Task details =>
Every record here needs to be written out again exactly.
=== Entries provided ===
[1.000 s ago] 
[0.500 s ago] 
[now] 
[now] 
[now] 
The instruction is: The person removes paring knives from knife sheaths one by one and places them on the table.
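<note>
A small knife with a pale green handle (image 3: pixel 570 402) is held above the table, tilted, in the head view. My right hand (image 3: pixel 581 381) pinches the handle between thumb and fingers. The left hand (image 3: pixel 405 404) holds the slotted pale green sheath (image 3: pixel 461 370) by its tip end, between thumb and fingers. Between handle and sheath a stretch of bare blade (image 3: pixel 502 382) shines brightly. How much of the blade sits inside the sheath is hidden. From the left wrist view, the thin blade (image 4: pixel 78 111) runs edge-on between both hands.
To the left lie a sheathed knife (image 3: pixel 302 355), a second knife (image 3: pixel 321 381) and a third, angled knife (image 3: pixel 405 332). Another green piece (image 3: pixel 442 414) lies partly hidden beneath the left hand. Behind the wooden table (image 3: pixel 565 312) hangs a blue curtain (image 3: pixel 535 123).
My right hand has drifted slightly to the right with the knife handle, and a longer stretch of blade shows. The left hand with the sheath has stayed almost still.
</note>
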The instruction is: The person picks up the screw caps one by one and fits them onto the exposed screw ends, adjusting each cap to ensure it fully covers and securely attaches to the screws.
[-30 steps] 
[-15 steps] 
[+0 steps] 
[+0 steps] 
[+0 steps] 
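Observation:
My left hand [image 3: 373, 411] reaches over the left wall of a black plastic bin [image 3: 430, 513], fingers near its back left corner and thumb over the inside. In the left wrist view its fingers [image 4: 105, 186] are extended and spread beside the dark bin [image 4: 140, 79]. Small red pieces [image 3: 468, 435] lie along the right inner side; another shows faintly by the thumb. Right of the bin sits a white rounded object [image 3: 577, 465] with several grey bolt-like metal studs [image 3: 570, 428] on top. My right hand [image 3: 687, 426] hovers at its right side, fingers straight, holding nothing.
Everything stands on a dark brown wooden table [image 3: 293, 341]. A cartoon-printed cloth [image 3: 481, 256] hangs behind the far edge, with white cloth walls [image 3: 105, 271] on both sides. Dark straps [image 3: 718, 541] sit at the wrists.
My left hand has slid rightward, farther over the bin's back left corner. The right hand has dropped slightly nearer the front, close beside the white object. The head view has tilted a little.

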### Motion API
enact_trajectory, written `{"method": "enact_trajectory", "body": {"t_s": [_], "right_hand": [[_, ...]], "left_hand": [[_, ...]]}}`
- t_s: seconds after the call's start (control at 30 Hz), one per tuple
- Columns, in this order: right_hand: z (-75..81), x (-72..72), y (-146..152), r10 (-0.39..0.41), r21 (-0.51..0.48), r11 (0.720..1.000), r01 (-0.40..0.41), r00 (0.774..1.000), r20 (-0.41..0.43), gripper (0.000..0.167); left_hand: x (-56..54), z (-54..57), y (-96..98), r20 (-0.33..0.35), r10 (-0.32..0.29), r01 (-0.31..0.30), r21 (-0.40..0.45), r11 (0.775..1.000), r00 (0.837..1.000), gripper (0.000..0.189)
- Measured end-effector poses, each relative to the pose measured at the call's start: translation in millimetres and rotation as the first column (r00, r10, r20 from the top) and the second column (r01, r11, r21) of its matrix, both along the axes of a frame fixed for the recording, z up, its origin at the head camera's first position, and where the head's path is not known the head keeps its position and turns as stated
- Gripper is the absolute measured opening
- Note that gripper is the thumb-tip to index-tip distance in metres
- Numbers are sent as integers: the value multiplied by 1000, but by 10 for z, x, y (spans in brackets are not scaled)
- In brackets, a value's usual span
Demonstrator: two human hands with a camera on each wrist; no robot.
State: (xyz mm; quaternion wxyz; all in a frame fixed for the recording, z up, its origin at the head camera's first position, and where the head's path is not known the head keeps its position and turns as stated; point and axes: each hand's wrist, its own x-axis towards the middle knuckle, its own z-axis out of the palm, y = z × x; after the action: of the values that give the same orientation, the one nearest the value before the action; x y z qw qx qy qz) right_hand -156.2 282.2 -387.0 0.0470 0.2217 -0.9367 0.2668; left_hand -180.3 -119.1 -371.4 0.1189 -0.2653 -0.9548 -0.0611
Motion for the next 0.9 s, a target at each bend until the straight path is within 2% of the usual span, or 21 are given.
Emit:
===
Task output =>
[1.000 s ago] 
[0.500 s ago] 
[now] 
[now] 
[now] 
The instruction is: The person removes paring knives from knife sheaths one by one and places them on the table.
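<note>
A small knife with a pale green handle (image 3: pixel 570 402) is held above the table, tilted, in the head view. My right hand (image 3: pixel 581 381) pinches the handle between thumb and fingers. The left hand (image 3: pixel 405 404) holds the slotted pale green sheath (image 3: pixel 461 370) by its tip end, between thumb and fingers. Between handle and sheath a stretch of bare blade (image 3: pixel 502 382) shines brightly. How much of the blade sits inside the sheath is hidden. From the left wrist view, the thin blade (image 4: pixel 78 111) runs edge-on between both hands.
To the left lie a sheathed knife (image 3: pixel 302 355), a second knife (image 3: pixel 321 381) and a third, angled knife (image 3: pixel 405 332). Another green piece (image 3: pixel 442 414) lies partly hidden beneath the left hand. Behind the wooden table (image 3: pixel 565 312) hangs a blue curtain (image 3: pixel 535 123).
My right hand has drifted slightly to the right with the knife handle, and a longer stretch of blade shows. The left hand with the sheath has stayed almost still.
</note>
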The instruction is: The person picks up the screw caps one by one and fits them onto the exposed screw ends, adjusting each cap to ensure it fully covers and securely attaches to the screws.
[-30 steps] 
[-15 steps] 
[+0 steps] 
[+0 steps] 
[+0 steps] 
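Observation:
My left hand [image 3: 373, 411] reaches over the left wall of a black plastic bin [image 3: 430, 513], fingers near its back left corner and thumb over the inside. In the left wrist view its fingers [image 4: 105, 186] are extended and spread beside the dark bin [image 4: 140, 79]. Small red pieces [image 3: 468, 435] lie along the right inner side; another shows faintly by the thumb. Right of the bin sits a white rounded object [image 3: 577, 465] with several grey bolt-like metal studs [image 3: 570, 428] on top. My right hand [image 3: 687, 426] hovers at its right side, fingers straight, holding nothing.
Everything stands on a dark brown wooden table [image 3: 293, 341]. A cartoon-printed cloth [image 3: 481, 256] hangs behind the far edge, with white cloth walls [image 3: 105, 271] on both sides. Dark straps [image 3: 718, 541] sit at the wrists.
My left hand has slid rightward, farther over the bin's back left corner. The right hand has dropped slightly nearer the front, close beside the white object. The head view has tilted a little.
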
### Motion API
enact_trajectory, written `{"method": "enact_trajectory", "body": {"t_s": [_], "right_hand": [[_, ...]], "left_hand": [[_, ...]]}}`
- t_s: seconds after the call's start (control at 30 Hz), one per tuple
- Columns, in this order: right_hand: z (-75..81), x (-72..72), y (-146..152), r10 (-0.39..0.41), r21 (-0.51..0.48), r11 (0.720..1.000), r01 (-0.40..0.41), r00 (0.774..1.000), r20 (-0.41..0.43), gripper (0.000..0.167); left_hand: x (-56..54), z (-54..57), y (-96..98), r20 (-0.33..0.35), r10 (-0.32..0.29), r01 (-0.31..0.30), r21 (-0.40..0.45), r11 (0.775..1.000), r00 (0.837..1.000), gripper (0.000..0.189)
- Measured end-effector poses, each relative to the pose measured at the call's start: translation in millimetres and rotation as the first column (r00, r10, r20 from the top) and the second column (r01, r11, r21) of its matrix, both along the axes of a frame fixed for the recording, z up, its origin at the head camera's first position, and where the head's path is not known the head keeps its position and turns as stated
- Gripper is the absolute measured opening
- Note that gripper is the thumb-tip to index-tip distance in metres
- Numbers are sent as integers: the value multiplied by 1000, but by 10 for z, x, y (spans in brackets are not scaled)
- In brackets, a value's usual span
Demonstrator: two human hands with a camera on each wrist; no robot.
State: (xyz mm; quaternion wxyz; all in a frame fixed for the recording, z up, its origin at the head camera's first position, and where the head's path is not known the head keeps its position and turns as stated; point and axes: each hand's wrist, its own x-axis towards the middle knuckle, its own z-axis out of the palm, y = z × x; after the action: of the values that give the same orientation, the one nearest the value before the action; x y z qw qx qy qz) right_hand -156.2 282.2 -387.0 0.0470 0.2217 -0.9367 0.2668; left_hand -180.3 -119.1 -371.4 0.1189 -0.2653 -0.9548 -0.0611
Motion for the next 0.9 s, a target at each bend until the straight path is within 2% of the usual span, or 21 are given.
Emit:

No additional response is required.